As far as general pick orders go, I have found success by prioritizing safe picks. That is, cards that are reasonable on their own and whose fail state isn’t essentially an auto-loss. Netherspite Historian is a good example. In general, I’ve found that hoping to get lucky with Netherspite Historians, even as early picks, has been a trap. The elementals matter cards are much easier to enable in arena and you would probably prefer to play Tar Creeper over Midnight Drake in most cases anyway, as the former is a better top deck than the latter, easier on the mana early, and fine to run out anyway. The rarity levels, in general, make the elemental matters cards better than any of the dragon requirements.
Having said that, I’ve tried and successfully gotten some wildly powerful dragon decks in Arena, but have also gotten 1 sad and lonely Book Wurm with no payoff. The same can be said of other type of cards that require others to function. I have found that avoiding drafting high-variance cards has, unsurprisingly, lead to more consistent arena runs. Savage Roar and Bloodlust are exceptions as their power level is through the roof and their associated classes can enable them easily.
Instead, I have recently moved toward a “medium” approach to building my arena decks. I have prioritized solid early plays, removal, and a few powerful late game cards that work individually. I avoid going in, for example, on a bunch of Murlocs and hoping my deck works out. It feels great when it does, but as far as grinding out arena games, I have found that a consistent, midrange approach works best.
It is also important to note that certain classes are lower variance than others. The elemental cards are easier to enable in Mage, for example, where Flamegeyser is a phenomenal spell that enables Servant of Kalimos. Stonehill Defender is another card that can help determine your class choices in arena. Since the neutral taunts are generally weaker than class taunts, Stonehill is better in some classes than others. Warlock, for example, isn’t particularly great with Stonehill, whereas he's a king in Paladin. Stonehill Defender is an excellent card, and therefore helps shape the potential power level of the arena metagame, determining possible class choices and decisions throughout the picks.
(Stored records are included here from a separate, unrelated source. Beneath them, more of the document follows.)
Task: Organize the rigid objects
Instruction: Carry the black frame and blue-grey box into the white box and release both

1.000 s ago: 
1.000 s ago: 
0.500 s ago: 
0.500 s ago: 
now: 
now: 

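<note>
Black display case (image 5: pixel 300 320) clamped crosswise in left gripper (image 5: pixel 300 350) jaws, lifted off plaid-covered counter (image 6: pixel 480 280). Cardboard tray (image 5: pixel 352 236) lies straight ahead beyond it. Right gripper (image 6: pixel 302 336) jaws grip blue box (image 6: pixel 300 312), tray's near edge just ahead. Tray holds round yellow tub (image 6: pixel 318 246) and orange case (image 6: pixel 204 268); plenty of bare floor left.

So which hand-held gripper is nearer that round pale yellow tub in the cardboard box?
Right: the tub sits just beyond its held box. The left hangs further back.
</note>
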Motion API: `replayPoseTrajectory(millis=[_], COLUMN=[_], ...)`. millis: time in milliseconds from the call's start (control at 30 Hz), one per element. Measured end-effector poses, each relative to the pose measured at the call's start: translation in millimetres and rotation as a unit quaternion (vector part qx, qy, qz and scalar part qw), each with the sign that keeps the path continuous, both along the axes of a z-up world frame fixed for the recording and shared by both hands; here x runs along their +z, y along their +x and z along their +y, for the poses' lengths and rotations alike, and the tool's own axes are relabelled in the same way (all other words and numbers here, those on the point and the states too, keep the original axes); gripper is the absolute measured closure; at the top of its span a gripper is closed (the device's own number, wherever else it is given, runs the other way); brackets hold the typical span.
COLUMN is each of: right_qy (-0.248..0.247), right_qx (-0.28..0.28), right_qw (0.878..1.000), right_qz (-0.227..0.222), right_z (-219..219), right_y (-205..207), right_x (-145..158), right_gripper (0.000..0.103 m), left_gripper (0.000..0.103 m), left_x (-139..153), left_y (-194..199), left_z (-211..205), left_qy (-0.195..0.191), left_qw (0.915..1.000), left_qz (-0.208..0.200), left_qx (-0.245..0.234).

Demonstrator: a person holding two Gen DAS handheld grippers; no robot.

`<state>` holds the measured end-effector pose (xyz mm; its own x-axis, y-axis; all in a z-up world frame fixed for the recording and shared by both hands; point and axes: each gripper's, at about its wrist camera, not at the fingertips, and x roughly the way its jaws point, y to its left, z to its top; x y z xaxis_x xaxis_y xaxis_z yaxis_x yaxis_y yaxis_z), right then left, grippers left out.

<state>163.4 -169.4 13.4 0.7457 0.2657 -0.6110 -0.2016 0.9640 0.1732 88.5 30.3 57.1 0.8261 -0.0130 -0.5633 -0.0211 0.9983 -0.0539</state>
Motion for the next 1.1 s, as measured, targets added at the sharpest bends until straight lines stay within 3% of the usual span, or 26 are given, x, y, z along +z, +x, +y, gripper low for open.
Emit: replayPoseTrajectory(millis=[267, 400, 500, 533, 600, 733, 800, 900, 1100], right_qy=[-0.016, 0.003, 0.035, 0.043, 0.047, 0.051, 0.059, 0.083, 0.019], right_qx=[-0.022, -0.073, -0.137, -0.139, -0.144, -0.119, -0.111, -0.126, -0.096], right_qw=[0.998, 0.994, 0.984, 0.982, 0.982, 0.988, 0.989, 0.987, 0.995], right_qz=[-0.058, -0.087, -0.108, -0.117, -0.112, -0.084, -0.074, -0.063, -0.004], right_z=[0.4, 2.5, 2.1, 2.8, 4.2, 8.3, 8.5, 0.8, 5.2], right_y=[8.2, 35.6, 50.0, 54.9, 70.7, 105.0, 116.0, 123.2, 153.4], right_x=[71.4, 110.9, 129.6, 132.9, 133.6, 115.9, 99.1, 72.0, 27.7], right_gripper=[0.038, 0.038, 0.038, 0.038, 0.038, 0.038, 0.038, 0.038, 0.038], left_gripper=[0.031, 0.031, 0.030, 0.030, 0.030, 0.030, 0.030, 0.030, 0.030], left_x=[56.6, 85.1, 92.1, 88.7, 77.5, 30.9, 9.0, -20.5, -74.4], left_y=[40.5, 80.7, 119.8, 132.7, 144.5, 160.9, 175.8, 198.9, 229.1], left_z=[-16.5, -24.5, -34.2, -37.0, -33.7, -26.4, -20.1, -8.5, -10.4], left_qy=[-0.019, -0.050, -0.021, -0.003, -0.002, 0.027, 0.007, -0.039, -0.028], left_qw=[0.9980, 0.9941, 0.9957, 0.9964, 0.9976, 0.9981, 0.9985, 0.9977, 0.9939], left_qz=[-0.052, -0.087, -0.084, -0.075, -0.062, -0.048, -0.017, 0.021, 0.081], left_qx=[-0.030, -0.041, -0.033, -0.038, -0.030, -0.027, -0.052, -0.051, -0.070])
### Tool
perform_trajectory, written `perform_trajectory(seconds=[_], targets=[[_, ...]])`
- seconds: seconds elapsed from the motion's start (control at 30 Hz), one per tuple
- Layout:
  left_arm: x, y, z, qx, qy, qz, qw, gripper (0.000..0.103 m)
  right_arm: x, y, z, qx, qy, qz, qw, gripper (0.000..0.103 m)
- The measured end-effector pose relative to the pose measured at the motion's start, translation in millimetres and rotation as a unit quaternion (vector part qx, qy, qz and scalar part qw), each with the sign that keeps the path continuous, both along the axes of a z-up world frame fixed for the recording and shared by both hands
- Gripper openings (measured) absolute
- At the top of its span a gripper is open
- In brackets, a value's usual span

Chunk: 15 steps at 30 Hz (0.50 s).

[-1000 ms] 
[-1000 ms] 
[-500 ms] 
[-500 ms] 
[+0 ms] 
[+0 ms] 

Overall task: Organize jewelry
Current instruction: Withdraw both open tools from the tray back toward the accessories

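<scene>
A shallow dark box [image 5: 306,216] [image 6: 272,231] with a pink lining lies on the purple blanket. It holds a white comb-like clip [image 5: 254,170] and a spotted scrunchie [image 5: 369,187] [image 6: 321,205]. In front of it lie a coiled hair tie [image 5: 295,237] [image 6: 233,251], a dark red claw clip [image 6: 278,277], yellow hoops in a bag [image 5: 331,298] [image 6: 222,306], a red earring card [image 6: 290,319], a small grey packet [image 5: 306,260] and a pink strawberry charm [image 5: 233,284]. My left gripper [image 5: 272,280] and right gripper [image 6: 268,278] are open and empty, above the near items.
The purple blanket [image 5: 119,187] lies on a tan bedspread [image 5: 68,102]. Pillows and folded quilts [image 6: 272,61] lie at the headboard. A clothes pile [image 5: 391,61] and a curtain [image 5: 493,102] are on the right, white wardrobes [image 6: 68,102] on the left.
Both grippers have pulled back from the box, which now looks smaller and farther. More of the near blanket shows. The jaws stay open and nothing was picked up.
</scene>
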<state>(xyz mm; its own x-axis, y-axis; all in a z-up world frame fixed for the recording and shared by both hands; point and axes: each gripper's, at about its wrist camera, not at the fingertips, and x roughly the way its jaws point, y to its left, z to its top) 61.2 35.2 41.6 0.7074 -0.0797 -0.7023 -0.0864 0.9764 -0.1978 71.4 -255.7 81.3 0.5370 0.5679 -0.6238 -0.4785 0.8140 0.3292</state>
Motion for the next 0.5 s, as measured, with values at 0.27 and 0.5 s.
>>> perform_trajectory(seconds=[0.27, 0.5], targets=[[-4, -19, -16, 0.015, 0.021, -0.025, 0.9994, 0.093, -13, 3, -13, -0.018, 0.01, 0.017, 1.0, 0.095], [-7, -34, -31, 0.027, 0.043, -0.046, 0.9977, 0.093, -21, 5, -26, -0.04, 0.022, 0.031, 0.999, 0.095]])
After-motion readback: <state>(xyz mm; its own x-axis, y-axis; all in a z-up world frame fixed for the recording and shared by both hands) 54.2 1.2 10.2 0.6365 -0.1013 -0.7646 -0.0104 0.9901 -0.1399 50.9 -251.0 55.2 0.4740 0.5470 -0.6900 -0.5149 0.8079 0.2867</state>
Drafting a few key Silence cards, such as Spellbreaker and Ironbeak Owl, is also highly recommended. Cards like Dinosize can lead to some frustrating losses, and Spikeridge Stead might be Paladin’s best rare spell in Arena. Be patient and greedy with these Silence effects and work to never throw them away on an early vanilla taunt like Shieldmasta. If you can’t beat a 3/5 taunt in a few draw steps by some other means then something has gone terribly wrong. Be patient. You’ll be thankful you waited when they Spikeridge Stead a Silverhand Recruit a turn or two later.
This arena format isn’t as based on curving out as it was a few months ago, and changes to card availability have appeared to promote longer games that favour midrange approaches with solid card advantage and powerful top end. Having said that, it is important to not get run over. Play early minions and spells and thereby be in a good position to control the board in the mid- to late-game.
In any case, I admit that I am not the best arena player, and this isn’t exactly a guide for an easy 12-0. Instead, this is a general philosophy for having consistent and moderate success in the arena, while hopefully getting back more than the 150 gold you put in to play. While I mostly play constructed, this has worked for me and I hope it helps you during the rest of the Frost Festival.